◆ DIRECTIONS FOR THIS TASK ◆
What you return should match the data word for word, minus the images.

◆ INFORMATION SUPPLIED ◆
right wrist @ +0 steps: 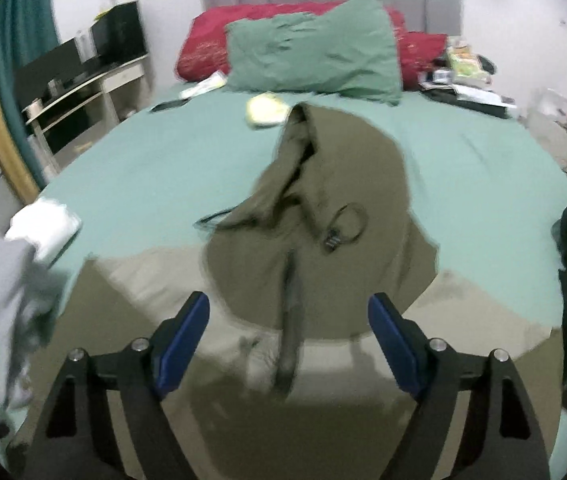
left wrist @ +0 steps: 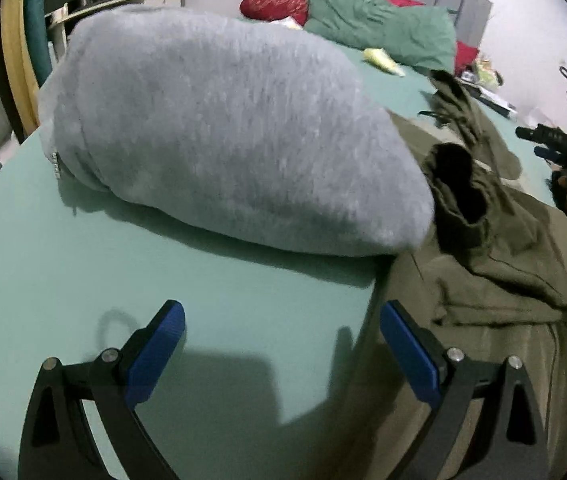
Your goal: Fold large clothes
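An olive-green hooded garment [right wrist: 323, 216] lies spread on the green bed sheet [right wrist: 143, 168], hood toward the pillows, with a drawstring loop on it. It also shows in the left wrist view [left wrist: 495, 264] at the right. My right gripper [right wrist: 288, 320] is open and empty, just above the garment's near part. My left gripper [left wrist: 282, 328] is open and empty over bare sheet [left wrist: 83, 264], at the garment's left edge. The right gripper also shows in the left wrist view [left wrist: 555, 148] at the far right.
A grey folded fleece garment [left wrist: 219, 128] lies on the bed just ahead of my left gripper. A green pillow [right wrist: 315, 52] and red pillow [right wrist: 211, 44] sit at the headboard. A white folded item [right wrist: 43, 228] lies at left. Clutter [right wrist: 467, 76] sits at back right.
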Demonstrator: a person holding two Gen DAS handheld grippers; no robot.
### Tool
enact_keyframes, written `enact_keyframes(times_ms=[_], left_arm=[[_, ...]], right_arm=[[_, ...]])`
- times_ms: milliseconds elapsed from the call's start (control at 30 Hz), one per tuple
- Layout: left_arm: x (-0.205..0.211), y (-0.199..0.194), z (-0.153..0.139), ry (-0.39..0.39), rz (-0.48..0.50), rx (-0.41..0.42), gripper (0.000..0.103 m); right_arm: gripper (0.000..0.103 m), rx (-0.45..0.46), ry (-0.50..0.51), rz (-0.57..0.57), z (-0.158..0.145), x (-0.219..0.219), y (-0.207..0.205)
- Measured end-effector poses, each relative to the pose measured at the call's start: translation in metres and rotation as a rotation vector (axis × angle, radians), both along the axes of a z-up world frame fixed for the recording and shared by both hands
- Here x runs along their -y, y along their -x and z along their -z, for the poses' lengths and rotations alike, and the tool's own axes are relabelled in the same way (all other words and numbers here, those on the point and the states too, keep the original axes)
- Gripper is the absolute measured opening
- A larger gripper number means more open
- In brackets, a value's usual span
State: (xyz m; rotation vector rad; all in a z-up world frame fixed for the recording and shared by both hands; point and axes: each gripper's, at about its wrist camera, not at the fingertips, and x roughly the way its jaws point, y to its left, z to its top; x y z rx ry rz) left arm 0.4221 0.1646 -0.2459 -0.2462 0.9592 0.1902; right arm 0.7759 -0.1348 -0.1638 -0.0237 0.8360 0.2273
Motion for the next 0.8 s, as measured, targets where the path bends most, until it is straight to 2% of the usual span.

◆ SOLUTION TO THE EXERCISE ◆
right wrist @ +0 steps: 
left wrist @ +0 steps: 
Your goal: Fold large clothes
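An olive-green hooded garment [right wrist: 323, 216] lies spread on the green bed sheet [right wrist: 143, 168], hood toward the pillows, with a drawstring loop on it. It also shows in the left wrist view [left wrist: 495, 264] at the right. My right gripper [right wrist: 288, 320] is open and empty, just above the garment's near part. My left gripper [left wrist: 282, 328] is open and empty over bare sheet [left wrist: 83, 264], at the garment's left edge. The right gripper also shows in the left wrist view [left wrist: 555, 148] at the far right.
A grey folded fleece garment [left wrist: 219, 128] lies on the bed just ahead of my left gripper. A green pillow [right wrist: 315, 52] and red pillow [right wrist: 211, 44] sit at the headboard. A white folded item [right wrist: 43, 228] lies at left. Clutter [right wrist: 467, 76] sits at back right.
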Demonstrator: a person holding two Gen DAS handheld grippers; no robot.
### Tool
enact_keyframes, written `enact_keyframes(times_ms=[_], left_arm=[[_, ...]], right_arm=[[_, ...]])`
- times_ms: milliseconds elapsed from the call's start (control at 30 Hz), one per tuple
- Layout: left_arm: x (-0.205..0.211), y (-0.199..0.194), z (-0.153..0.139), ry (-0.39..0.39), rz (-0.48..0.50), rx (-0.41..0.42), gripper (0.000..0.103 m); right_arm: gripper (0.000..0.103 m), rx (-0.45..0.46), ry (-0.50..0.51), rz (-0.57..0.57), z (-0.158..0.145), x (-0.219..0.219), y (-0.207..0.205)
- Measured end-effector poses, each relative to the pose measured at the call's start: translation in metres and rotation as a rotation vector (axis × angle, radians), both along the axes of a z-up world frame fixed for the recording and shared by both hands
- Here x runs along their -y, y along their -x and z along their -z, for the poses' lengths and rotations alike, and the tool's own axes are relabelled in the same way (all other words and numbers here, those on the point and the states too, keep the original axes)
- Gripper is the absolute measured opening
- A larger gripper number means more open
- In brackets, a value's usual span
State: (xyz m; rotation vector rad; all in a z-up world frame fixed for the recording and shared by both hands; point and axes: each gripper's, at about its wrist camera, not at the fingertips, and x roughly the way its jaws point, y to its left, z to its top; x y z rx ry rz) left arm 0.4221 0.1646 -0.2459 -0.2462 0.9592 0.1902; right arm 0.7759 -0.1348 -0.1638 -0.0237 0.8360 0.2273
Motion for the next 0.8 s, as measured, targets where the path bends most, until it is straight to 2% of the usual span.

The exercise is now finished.